Artist of the week: interview with singer-songwriter Ingrid Lukas (video)

Born on 20 August 1984, Ingrid Lukas is an Estonian singer-songwriter, pianist and composer. Ingrid studied piano for three years at the Tallinn Music High School, before moving to Zürich, Switzerland with her family in 1994. In 2007 she graduated from the HMT Zürich (Hochschule für Musik und Theater) as a vocal teacher of pop-jazz music. Since 2007 she has been performing with her own band and is currently signed with Universal Music.

Ingrid’s music is based on the beautiful Estonian music traditions, haunting, extremely lyrical and melodic. Using that background, along with her Swiss influences, mixing jazz and even some pop elements into her music, Ingrid manages to create a unique and personal atmosphere. That, together with an exceptionally clear voice and strong expression of thoughtful lyrics makes her very unique vocalist.

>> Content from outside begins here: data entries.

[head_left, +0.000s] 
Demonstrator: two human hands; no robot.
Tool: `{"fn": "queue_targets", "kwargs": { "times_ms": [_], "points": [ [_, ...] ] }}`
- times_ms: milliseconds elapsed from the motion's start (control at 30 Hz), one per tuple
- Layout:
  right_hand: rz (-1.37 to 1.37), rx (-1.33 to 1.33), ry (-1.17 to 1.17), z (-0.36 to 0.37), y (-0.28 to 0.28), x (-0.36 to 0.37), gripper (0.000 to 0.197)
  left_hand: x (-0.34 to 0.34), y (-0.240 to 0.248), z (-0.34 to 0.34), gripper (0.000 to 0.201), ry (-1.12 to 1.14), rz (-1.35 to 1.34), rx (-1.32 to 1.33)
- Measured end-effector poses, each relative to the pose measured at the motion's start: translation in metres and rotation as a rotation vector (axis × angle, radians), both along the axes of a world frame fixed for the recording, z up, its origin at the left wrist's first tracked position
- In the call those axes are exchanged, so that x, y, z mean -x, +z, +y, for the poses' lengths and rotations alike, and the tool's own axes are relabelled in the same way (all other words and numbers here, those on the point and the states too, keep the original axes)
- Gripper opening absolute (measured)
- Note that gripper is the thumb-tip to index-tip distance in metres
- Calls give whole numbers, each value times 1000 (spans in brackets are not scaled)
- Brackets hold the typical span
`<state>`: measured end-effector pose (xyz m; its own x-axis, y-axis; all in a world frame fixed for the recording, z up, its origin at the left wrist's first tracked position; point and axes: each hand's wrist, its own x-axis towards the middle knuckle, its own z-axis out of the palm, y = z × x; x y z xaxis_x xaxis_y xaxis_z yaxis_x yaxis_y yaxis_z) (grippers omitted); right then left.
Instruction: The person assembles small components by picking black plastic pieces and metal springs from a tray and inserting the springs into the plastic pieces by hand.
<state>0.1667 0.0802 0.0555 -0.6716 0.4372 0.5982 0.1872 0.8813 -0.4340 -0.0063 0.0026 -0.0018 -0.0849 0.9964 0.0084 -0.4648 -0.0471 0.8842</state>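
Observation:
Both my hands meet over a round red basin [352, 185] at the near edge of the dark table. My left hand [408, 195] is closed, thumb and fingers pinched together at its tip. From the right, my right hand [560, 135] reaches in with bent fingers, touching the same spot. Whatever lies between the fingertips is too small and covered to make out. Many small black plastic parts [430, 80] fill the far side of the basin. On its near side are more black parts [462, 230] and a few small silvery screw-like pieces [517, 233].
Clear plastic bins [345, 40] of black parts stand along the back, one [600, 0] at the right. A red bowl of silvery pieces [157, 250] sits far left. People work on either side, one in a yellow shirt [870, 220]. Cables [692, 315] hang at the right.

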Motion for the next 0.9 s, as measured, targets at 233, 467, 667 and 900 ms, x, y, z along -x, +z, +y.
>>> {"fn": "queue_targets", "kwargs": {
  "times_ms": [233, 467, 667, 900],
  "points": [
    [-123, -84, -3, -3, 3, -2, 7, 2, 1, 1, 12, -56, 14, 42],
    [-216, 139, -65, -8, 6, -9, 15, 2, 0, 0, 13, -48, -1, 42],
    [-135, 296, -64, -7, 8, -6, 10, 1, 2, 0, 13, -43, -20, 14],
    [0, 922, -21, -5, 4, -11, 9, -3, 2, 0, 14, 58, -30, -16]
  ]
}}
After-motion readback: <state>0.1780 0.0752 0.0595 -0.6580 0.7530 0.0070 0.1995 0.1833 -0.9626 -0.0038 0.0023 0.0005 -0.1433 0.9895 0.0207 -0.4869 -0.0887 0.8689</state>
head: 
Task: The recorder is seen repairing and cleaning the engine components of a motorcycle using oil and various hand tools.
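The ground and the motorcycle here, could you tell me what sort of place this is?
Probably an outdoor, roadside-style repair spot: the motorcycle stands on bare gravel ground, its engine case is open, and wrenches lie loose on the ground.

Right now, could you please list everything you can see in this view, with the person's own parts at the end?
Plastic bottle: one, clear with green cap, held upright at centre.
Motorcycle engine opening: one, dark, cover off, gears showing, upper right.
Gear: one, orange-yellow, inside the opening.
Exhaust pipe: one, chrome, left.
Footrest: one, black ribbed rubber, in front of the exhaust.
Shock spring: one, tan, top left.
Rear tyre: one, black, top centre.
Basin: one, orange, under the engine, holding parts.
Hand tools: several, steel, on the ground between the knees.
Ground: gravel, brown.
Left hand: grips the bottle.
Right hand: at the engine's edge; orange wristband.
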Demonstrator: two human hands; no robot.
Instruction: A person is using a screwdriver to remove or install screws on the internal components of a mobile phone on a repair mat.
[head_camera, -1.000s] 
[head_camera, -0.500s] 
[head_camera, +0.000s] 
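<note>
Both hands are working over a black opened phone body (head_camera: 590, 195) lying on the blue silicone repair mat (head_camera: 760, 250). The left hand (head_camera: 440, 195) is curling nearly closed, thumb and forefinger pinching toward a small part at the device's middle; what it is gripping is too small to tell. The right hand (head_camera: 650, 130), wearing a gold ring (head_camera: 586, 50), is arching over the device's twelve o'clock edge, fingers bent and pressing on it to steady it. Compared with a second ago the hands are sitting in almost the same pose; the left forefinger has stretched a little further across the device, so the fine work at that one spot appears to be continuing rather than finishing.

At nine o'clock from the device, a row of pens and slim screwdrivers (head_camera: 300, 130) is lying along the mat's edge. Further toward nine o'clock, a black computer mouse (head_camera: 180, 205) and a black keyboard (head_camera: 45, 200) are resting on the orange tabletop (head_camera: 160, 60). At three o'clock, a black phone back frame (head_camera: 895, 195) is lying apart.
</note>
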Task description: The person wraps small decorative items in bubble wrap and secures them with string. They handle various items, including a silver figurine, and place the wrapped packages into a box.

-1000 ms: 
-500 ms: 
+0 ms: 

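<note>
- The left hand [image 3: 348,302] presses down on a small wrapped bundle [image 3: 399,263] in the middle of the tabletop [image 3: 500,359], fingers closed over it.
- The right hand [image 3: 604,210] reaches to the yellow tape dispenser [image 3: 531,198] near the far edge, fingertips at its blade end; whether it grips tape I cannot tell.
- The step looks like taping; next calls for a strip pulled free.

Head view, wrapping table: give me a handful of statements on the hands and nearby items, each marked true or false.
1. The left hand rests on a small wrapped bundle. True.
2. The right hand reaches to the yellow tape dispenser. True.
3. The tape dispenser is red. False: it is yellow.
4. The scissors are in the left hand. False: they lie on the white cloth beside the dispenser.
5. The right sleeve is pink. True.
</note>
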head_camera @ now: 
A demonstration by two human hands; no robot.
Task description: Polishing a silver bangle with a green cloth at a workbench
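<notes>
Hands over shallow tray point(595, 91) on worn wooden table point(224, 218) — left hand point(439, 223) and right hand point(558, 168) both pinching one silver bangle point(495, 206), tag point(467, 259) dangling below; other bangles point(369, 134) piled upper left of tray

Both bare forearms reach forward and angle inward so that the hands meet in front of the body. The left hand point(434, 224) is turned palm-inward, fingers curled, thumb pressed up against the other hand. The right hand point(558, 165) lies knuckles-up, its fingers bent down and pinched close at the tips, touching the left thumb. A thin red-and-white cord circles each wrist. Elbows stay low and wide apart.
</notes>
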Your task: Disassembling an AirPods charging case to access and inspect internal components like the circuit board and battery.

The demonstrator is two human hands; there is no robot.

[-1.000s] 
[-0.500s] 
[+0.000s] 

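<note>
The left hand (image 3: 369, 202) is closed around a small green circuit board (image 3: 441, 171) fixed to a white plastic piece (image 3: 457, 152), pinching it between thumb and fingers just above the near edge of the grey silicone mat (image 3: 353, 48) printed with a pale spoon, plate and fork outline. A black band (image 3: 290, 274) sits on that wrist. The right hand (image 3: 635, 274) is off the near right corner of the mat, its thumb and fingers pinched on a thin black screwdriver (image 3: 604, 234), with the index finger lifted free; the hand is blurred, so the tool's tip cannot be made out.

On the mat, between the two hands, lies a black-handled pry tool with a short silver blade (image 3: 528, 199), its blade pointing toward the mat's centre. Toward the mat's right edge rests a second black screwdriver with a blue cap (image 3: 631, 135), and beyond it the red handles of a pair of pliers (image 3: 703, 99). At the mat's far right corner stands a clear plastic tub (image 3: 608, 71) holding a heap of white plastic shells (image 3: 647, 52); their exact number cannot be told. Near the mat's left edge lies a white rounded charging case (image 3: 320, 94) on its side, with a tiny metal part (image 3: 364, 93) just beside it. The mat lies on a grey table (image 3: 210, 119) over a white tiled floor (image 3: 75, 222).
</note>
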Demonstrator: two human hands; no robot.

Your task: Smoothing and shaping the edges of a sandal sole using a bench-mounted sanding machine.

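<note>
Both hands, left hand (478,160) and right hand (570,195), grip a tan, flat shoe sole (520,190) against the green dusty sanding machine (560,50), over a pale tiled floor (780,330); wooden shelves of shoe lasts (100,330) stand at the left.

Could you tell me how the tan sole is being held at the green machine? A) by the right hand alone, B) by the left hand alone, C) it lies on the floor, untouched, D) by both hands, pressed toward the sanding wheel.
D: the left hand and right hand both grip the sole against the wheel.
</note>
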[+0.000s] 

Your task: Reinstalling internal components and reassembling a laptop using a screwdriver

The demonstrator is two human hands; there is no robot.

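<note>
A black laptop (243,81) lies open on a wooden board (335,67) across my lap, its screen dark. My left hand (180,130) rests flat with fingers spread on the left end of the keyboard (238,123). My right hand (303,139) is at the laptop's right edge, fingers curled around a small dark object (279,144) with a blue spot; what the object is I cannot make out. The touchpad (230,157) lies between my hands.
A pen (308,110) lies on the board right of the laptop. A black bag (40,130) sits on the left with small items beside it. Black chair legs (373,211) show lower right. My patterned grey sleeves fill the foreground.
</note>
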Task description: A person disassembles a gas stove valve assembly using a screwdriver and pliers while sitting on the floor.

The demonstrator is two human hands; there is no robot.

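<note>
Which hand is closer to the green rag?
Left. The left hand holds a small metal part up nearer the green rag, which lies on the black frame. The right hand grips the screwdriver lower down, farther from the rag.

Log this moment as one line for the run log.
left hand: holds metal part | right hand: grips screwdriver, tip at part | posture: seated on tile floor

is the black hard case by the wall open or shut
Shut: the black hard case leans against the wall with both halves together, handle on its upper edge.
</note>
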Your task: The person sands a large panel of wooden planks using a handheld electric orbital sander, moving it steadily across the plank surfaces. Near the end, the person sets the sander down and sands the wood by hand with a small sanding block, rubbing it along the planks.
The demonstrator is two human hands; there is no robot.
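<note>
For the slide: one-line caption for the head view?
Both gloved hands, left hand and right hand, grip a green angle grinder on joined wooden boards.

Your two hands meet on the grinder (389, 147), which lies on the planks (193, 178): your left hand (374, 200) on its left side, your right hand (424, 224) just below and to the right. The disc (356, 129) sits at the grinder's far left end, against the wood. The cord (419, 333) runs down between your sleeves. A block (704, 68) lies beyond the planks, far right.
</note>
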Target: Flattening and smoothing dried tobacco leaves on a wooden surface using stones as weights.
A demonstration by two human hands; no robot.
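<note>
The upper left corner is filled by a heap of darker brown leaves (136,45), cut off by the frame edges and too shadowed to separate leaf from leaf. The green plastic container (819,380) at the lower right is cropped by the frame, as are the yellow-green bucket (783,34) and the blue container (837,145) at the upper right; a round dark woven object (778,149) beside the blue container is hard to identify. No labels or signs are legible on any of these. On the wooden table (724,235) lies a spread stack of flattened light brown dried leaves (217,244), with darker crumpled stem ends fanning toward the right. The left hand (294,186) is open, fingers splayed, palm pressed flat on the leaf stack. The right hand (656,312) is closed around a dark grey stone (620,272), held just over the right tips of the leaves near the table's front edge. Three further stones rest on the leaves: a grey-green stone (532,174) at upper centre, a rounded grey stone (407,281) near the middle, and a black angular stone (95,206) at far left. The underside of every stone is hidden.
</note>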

Estonian music journalist Valner Valme has described Ingrid’s music as such: “I’d say that it comes from the Estonian soil, rises through the Norwegian dawn and lands on the mountain ranges of Switzerland.” Canadian music critic John Kelman, of Allaboutjazz, wrote about Ingrid after her last album release: “Lukas’ Silver Secrets is hitting the streets, demonstrating palpable growth in her writing and overall conception, as well as an attendant increase in confidence. A capable pianist, it was Lukas’ voice – a combination of delicate fragility, unassuming honesty and, at times, unexpected power – that separates her from so many young singer/songwriters her age. Lukas’ ability to feel somehow grounded in the music even as her delivery – and that of her fine band – gave it an ethereal, otherworldly quality, made for a compelling and appealing set that felt somehow like being transported to an alternate reality for 80 minutes or so.”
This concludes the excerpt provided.